Concelebrei no domingo 20, a missa de corpo presente do padre assassinado. Dentro daquele ginásio coberto de zinco e com tantas pessoas do bairro e de outros lugares da cidade, a temperatura beirava os 40 graus, mais ninguém arredou o pé. Ninguém sentiu o tempo passar, tamanha era a comoção. Quando dom Sebastião falava, seu discurso foi interrompido inúmeras vezes por calorosas palmas. O padre é uma figura que se incorporou de tal forma à cultura e ao inconsciente coletivo do povo brasileiro que quando uma tragédia atinge um deles, sentimos como se também tivéssemos sido atingidos. Vi pessoas chorarem copiosamente como se tivessem perdido seu próprio pai ou outra pessoa amada. Mas a dor é maior quando a perda é trágica. Mesmo quando a morte é natural não a aceitamos. O ser humano está criado para a vida. Toda a dinâmica existencial física e psíquica, o empurra para a vida. Os seres humanos jamais aceitaram a morte, mesmo quando o corpo, envelhecido, não quer mais viver. Os egípcios criaram imensas câmaras mortuárias para preservar o corpo material e todas as jóias que o adornavam em vida, para que continuassem belos após a morte. Os reis da dinastia Ming enterravam os corpos dos nobres com miniaturas feitas de barro de todos os seus servos para simular que aquela pessoa continuaria normalmente sua vida, após a morte.

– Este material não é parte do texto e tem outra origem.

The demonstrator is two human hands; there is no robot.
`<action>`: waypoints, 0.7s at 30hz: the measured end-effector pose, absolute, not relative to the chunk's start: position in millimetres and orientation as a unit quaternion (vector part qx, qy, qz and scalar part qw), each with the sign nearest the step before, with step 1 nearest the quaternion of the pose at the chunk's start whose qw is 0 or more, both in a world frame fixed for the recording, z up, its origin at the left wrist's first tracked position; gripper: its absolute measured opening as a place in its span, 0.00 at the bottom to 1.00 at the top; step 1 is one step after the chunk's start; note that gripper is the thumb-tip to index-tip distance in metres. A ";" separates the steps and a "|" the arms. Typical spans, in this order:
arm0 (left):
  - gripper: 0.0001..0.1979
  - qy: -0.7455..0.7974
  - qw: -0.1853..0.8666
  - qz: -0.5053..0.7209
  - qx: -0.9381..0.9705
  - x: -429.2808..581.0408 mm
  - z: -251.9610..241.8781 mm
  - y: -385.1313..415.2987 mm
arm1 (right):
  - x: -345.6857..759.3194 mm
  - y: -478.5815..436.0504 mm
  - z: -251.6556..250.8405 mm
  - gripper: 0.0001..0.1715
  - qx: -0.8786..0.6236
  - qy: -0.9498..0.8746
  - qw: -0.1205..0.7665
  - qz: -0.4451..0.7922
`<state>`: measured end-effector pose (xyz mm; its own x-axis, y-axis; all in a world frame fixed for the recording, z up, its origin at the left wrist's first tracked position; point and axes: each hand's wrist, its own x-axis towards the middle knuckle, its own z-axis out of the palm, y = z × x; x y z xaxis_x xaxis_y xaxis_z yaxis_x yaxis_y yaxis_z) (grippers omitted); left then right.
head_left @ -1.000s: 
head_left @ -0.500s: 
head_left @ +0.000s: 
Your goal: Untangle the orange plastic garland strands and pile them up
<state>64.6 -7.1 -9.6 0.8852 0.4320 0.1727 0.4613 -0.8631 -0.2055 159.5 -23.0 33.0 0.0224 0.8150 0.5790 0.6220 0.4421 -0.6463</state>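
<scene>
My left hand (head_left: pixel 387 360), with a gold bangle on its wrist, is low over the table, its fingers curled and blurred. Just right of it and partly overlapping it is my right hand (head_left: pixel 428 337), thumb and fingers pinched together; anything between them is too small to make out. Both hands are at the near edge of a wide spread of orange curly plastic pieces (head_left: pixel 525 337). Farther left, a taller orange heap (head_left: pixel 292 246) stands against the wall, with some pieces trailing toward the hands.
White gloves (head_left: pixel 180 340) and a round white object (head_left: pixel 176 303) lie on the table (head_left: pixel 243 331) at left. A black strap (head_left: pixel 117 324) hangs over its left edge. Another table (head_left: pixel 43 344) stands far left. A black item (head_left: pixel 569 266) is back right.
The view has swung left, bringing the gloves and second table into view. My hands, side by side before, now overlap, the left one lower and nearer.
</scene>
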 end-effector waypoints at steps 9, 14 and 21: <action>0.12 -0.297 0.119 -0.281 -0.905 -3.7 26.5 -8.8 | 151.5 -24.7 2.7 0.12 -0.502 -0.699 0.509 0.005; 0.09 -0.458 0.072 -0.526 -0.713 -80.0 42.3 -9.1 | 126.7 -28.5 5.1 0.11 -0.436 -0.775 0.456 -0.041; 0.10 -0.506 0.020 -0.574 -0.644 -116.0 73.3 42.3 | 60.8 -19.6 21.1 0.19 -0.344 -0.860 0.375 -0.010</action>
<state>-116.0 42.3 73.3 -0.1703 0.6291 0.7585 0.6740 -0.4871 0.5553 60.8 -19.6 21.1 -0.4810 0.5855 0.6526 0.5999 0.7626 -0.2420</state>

Nós cristãos, não precisaremos nem das jóias nem dos servos. O paraíso não se conquista com bens materiais, mas com a beleza da nossa existência. Como Jesus, os cristãos devem passar a vida fazendo o bem. Não existe nada mais urgente a fazer no mundo caótico em que vivemos. Foi justamente isso que o padre missionário Ruggero Ruvoletto, veio fazer: o bem. Desde cedo muito me impressionou a vocação desses homens de Deus para servir o nosso povo. Deixaram suas terras, suas culturas, o seu clima, as suas famílias e os seus sonhos juvenis, para se aventurarem na nossa distante Amazônia, lugar, onde, mesmo que se comprove que é vital para a sobrevivência do planeta, 99% dos brasileiros não querem viver. Mas eles adotaram como sua pátria. Esses missionários não vieram pregar simplesmente a fé católica, mas o evangelho da promoção humana. Padre Ruggero queria resgatar as pessoas da letargia em que vivem para fazê-las construtoras do seu próprio futuro. Não haverá educação e saúde para todos, se todos não se emprenharem em conquistá-las. Em última análise, é pela reivindicação dos direitos básicos que transformamos a sociedade. Dizia que não se deve apenas rezar. Também devemos trabalhar por um mundo melhor. Mas afirmava que a oração nos conduz à prática do bem. Se alguém reza, tem-se certeza de que as suas obras serão boas, porque quem está com Deus, faz o bem. Eis o missionário, anônimo, conhecido apenas de poucas pessoas, mas muito amigo de Deus. Ninguém deixa a sua terra e o conforto de sua família, para se dedicar aos pobres do 3º mundo, se Deus não estiver como ele.  Que o sacrifício da vida dele intimide o egoísmo das nossas vidas.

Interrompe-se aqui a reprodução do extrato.